Michael Burry read the prospectus of several mortgage bonds before shorting subprime mortgage backed securities. These are probably the driest documents written by humans but he managed to plow through them and find value where few were looking. In his earlier days before the events in the Big Short, he was a vanilla value investor who read a lot about different companies and industries.
The question I am trying to answer is if there is a way to automate some of the reading done by Buffett and Burry using natural language processing. There are two themes that I have picked up from both investors:
- They invest in things they understand and stay away from overly complex businesses. The exception here is Burry who read the impenetrable and complex prospectus of mortgage bonds however, he ended up shorting them. Too much complexity is usually a good sign to stay away from an investment (or in Burry’s case, to go short).
- They look for things that are unlikely to change. This is especially true of modern day Buffett who buys quality companies with wide moats.
The recent article I wrote about the Flesch score showed that the complexity of annual shareholder letters by the CEO was a good predictor of subsequent share price movement. The letters written by CEOs which were easy to read (i.e. a high Flesch score) performed well for their shareholders. This was however not a detailed statistical study. The sample size was very small – the annual letters of only 8 CEOs were analysed. I am currently working on analysing the shareholder letters from 100 CEOs and CIOs of closed ended funds. It will be interesting to see if there are many false positives (i.e. good performance with a low Flesch score).

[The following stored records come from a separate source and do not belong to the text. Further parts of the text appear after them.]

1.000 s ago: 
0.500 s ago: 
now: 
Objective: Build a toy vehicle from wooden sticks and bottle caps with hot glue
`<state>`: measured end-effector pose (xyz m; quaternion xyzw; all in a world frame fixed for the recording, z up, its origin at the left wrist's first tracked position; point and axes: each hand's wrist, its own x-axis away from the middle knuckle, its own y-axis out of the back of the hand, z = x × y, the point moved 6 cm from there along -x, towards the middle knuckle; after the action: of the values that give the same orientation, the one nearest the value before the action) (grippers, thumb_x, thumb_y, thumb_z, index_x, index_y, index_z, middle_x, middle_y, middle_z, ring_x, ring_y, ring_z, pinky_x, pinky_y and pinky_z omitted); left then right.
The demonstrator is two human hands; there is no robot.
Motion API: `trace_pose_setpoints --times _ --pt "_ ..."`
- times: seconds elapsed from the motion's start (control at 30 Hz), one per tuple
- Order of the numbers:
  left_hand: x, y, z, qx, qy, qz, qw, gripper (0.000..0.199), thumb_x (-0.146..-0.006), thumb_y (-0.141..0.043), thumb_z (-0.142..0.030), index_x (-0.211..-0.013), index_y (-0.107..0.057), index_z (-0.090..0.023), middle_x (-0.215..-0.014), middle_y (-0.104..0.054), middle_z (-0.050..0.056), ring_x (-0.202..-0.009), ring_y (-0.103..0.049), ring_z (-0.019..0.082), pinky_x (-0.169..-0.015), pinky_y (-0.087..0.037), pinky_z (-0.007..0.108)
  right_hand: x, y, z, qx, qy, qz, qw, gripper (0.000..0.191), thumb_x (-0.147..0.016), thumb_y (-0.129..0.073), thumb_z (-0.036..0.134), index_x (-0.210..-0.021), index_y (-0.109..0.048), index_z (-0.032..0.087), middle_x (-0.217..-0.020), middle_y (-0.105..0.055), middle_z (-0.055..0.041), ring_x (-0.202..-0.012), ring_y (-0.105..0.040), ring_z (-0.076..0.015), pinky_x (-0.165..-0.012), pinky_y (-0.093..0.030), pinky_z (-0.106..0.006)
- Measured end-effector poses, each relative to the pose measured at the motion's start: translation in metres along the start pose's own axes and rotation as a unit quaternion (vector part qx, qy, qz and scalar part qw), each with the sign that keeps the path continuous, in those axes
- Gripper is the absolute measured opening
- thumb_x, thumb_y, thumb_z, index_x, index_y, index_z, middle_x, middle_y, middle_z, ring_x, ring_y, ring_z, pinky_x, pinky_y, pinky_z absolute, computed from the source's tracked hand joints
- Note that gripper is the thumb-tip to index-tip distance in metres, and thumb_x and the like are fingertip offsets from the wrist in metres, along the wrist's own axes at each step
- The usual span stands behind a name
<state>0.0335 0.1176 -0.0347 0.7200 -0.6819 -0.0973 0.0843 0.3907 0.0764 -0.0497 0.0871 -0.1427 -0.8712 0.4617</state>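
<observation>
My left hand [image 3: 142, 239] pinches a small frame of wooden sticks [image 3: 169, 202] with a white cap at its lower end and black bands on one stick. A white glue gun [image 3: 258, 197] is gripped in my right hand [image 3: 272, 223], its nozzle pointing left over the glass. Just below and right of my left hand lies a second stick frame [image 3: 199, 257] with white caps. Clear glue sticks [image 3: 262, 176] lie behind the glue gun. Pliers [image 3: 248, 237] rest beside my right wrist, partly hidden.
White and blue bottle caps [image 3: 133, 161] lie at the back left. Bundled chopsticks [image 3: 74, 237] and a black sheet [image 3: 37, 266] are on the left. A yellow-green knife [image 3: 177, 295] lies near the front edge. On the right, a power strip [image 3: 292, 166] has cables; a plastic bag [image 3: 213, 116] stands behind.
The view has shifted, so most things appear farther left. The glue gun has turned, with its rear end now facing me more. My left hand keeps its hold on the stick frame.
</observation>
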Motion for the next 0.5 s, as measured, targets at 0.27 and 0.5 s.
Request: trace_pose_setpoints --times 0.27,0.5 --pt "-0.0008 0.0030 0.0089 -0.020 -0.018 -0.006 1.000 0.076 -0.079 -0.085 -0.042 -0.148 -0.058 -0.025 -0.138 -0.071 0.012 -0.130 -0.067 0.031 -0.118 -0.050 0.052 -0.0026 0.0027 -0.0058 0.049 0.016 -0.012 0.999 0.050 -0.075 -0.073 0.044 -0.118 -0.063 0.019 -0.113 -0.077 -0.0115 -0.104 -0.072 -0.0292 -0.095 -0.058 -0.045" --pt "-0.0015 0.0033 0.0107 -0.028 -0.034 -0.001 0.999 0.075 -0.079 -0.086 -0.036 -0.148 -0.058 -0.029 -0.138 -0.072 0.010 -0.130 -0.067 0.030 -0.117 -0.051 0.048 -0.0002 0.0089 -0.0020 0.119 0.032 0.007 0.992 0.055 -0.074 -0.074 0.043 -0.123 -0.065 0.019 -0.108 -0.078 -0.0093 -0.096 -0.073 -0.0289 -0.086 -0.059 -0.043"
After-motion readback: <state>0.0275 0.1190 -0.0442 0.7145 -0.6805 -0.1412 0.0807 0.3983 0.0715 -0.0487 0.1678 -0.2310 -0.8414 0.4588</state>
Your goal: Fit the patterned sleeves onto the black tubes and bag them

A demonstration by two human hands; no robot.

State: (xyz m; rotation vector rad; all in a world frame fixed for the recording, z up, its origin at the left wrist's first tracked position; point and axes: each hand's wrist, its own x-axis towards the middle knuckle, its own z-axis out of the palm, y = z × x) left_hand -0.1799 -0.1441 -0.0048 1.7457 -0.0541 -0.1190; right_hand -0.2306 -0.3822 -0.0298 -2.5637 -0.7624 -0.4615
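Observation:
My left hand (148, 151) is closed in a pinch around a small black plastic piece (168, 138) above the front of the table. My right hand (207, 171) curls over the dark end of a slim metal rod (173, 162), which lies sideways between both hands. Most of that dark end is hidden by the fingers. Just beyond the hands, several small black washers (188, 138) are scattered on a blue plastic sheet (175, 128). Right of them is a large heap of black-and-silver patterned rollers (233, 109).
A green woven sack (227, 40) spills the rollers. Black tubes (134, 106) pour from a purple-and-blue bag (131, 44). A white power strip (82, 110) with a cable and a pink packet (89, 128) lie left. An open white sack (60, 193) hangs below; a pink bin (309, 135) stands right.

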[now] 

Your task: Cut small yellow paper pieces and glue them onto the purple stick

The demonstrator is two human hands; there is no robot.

From the small sample size considered, the results seem to be binary. Flesch scores higher than 40 were good whereas scores less than 30 were bad. Comparing relative values above 40 was meaningless.
This makes sense because a score below 30 means the text is quite complex. The UK income tax act has a score of 26. An annual letter from the CEO should not be as complex as a tax code. Also, a piece of text only needs to be simple enough. Beyond a certain threshold, the Flesch score is meaningless.
The other tools I am looking at using Python and R is the naïve Bayes classifier and named entity recognition (NER). What I am looking for is consistency in writing style. A drastic change in style or the metrics the CEO chooses to focus on could be red flags. A CEO who has always boasted about margins and suddenly starts obsessing over revenue growth could be red flag. It could also be meaningless but using natural language processing can help you spot this without reading through 20 years of a company’s annual reports.
Using natural language processing should not be considered as a replacement to doing the leg-work of reading annual reports. If done properly, it can be good time saving tool.